Durch die wiederholte Erwähnung der ‘Außenpolitik des Präsidenten’ wird fälschlicherweise impliziert, dass der Kongress bei der Gestaltung der Außenpolitik wenig bis gar keine Rolle zu spielen hat und dass die Gesetzgeber nicht befugt sind, den Präsidenten zu überstimmen oder das Personal der Exekutive in diesem Bereich anzuweisen.”
Interessant in diesem Kontext ist, dass die Juristen, die Trump unterstützen und seine Abschiebungen nach El Salvador verteidigen, sehr ähnlich argumentieren und dem Präsidenten die absolute Macht zusprechen.
So argumentiert die stellvertretende Generalstaatsanwältin Sarah M. Harris:
“Dieser Fall wirft die grundsätzliche Frage auf, wer darüber entscheidet, wie sensible Operationen im Zusammenhang mit der nationalen Sicherheit in diesem Land durchgeführt werden - der Präsident durch Artikel II oder die Justiz. Die Verfassung gibt eine klare Antwort: der Präsident. Eine andere Entscheidung kann sich die Republik nicht leisten.”

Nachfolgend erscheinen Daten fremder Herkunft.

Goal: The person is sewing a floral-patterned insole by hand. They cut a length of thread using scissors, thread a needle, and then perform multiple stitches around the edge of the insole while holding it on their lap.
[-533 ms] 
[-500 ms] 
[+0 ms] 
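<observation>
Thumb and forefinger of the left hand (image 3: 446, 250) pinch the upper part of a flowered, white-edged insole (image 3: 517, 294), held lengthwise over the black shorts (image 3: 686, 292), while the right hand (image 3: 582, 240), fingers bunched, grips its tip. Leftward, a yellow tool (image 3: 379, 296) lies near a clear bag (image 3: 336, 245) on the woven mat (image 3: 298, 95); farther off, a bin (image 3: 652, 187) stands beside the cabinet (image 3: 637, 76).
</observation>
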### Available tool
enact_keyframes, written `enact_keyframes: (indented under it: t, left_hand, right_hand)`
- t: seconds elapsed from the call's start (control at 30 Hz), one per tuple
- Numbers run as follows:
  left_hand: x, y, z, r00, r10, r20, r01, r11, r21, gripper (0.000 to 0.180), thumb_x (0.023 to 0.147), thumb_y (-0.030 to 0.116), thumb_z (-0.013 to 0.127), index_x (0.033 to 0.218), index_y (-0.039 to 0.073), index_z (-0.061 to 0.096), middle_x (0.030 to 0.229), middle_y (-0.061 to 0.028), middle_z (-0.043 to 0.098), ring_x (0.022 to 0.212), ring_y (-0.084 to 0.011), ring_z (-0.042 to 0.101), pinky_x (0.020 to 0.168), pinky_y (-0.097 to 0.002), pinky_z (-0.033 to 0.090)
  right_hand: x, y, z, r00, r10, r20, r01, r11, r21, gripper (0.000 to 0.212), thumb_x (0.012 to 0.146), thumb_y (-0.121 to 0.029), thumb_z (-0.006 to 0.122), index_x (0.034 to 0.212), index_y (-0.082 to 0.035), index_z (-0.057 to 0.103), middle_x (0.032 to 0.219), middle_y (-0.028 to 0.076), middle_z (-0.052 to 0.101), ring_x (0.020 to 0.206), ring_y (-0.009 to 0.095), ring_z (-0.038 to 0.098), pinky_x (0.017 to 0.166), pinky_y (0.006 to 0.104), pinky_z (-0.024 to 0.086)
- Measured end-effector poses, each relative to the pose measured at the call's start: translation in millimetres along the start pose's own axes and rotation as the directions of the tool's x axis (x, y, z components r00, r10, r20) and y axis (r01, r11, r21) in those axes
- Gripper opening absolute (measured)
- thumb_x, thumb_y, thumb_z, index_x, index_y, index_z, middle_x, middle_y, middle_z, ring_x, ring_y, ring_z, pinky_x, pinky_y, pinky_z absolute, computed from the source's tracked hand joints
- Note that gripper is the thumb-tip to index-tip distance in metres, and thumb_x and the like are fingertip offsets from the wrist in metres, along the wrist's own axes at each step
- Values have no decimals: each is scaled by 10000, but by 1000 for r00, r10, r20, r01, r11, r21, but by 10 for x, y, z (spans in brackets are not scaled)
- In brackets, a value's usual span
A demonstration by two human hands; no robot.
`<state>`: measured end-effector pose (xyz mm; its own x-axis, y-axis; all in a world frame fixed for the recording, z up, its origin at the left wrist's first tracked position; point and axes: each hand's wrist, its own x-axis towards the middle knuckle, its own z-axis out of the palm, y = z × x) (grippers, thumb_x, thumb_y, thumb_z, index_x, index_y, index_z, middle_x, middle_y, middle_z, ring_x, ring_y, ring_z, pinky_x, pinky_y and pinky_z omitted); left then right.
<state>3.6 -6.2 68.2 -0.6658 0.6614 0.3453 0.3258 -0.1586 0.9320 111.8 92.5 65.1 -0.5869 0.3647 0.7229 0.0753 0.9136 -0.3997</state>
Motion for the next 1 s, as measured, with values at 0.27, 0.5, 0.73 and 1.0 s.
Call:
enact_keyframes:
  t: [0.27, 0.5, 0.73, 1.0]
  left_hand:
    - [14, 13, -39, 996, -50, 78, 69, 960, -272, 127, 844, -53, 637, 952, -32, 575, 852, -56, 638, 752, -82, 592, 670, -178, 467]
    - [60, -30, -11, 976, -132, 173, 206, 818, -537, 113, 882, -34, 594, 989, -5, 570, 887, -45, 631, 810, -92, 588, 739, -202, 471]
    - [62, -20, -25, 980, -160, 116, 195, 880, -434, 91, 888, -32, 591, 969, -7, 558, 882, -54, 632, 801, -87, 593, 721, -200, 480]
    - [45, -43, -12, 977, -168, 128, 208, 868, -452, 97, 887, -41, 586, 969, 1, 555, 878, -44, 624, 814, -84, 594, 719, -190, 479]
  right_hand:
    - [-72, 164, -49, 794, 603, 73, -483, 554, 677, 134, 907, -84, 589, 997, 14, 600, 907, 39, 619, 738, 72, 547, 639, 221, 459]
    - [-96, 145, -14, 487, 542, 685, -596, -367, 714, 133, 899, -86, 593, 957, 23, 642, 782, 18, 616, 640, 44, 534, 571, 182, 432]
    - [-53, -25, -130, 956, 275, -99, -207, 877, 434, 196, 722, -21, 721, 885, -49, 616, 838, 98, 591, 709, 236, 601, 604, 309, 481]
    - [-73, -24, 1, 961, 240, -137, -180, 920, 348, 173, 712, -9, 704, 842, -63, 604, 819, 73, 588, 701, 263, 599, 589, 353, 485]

Das ist ein Satz, den man sich auf der Zunge zergehen lassen muss. Die Justiz hat nichts zu sagen, der Präsident hat die unangefochtene Macht und die Republik könne sich eine andere Entscheidung “nicht leisten.”
Rechtsstaat. Oder?
Ich wollte mit diesem (ziemlich) langen Artikel vor allem eines zeigen: dass der US-Präsident viel Macht hat, das ist nicht neu. Wenn man in die Vergangenheit schaut, dann findet man erschreckende Beispiele für die Art und Weise, wie US-Präsidenten das Gesetz entweder ignoriert, oder so zurechtgebogen haben, dass es einem bestimmten Zweck dienen konnte.
Was neu ist: Oft konnten Gerichte den Präsidenten zumindest im Nachgang noch korrigieren und in Schach halten.
Trump ignoriert allerdings (zunehmend) die richterlichen Anordnungen und interpretiert seine Macht als grenzenlos. Das erschreckende an der Sache: Solange er den Rückhalt in seinen eigenen Reihen hat, wird er damit durchkommen.
Und das bedeutet: Es gibt in den USA keine Rechtsstaatlichkeit mehr. Wenn das der Fall ist - und der Trend in die gleiche Richtung weitergeht - dann gibt es in Zukunft noch weniger Unterschiede zwischen den USA und Russland. Überraschen sollte uns das nicht, denn es war ja schließlich das ausgewiesene Ziel von Donald Trump. Furchtbar ist es trotzdem.